Hyperpolitics
- Author: Anton Jäger
- Translator: Daniela Janser, Thomas Zimmermann and Heinrich Geiselberger (German edition)
- Language: English
- Subject: Political participation, political institutions and democracy
- Publisher: Suhrkamp Verlag (German edition)Verso Books (English edition)
- Publication date: 11 October 2023 (German edition)February 2026 (English edition)
- Media type: Print and e-book
- Pages: 136 (German edition)128 (English edition)
- ISBN: 978-3-518-12797-1 German edition ISBN 978-1-83674-207-4 English edition

= Hyperpolitics =

2023 book by Anton Jäger

Hyperpolitics: Extreme Politicization without Political Consequences is a book by Belgian historian Anton Jäger. It examines the growth of political argument and protest alongside the decline of political parties, trade unions and other membership organisations. Jäger uses the term "hyperpolitics" for a period in which politics is highly visible but often fails to produce lasting organisations or political change.

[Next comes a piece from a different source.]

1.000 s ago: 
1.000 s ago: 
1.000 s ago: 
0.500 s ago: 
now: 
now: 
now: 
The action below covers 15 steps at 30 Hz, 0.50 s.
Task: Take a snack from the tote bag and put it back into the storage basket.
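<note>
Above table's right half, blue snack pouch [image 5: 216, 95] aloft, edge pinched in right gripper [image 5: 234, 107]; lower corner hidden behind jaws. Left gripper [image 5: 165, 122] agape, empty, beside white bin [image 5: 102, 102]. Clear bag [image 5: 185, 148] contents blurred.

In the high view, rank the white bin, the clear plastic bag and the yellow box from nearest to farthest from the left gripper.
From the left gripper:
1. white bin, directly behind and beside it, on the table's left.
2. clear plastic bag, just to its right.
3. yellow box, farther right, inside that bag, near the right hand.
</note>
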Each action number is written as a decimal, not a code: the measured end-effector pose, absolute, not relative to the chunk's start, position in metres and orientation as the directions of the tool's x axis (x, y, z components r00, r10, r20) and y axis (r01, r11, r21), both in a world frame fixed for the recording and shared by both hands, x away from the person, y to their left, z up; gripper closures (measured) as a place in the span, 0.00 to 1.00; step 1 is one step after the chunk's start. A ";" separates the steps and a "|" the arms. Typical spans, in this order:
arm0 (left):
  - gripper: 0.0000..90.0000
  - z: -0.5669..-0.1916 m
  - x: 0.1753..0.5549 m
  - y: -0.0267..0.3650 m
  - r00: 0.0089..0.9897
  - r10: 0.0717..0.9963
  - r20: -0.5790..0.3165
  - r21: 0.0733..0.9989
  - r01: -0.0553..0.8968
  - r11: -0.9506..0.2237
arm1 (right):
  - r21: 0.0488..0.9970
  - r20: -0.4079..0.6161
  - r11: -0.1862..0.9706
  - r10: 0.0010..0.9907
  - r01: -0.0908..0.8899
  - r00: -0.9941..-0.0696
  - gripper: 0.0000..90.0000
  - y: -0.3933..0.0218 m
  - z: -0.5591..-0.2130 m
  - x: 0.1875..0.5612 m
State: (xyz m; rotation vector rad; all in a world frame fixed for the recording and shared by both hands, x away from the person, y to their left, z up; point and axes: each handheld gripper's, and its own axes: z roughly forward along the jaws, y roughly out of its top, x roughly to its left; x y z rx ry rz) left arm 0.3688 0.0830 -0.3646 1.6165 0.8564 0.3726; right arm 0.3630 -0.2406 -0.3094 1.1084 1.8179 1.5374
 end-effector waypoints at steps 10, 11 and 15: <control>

The book was written in English. A German translation by Daniela Janser, Thomas Zimmermann and Heinrich Geiselberger was published by Suhrkamp Verlag in October 2023.
==Synopsis==
Jäger describes political life through two measures. The first is politicization, which concerns the strength of political interest, conflict and identification. The second is institutionalization, which concerns participation through organizations such as political parties, trade unions, churches and clubs.

The term "hyperpolitics" is used by Jäger to characterize the prevailing political form of a distinct time period beginning "Somewhere in the middle of the 2010s" and continuing to the present. Within this period political movements are held to rarely produce significant policy changes but instead generate a mass of highly politicized discourse and media which is further amplified through an increasingly digitized Public sphere.

==Reception==
Matthias Warkus reviewed the German edition for Die Zeit. He accepted that the book addressed a recognisable feature of contemporary politics, but questioned the evidence behind its explanation. Warkus criticised the limited treatment of Eastern Europe, globalisation, racism, sexism and antisemitism. He also argued that the book expected readers to accept its Marxist assumptions without explaining or defending them fully. John Livesey reviewed the English edition in Jacobin. He called it a brief but compelling account of the weakening of collective political power. Livesey wrote that the book connected present-day online disputes with the earlier decline of parties, unions and other organisations. The Guardian discussed the book's growing readership among writers and people connected with the British left. Zoe Williams found Jäger's descriptions of modern political movements persuasive, but questioned whether his account gave enough weight to the financial resources available to right-wing organisations.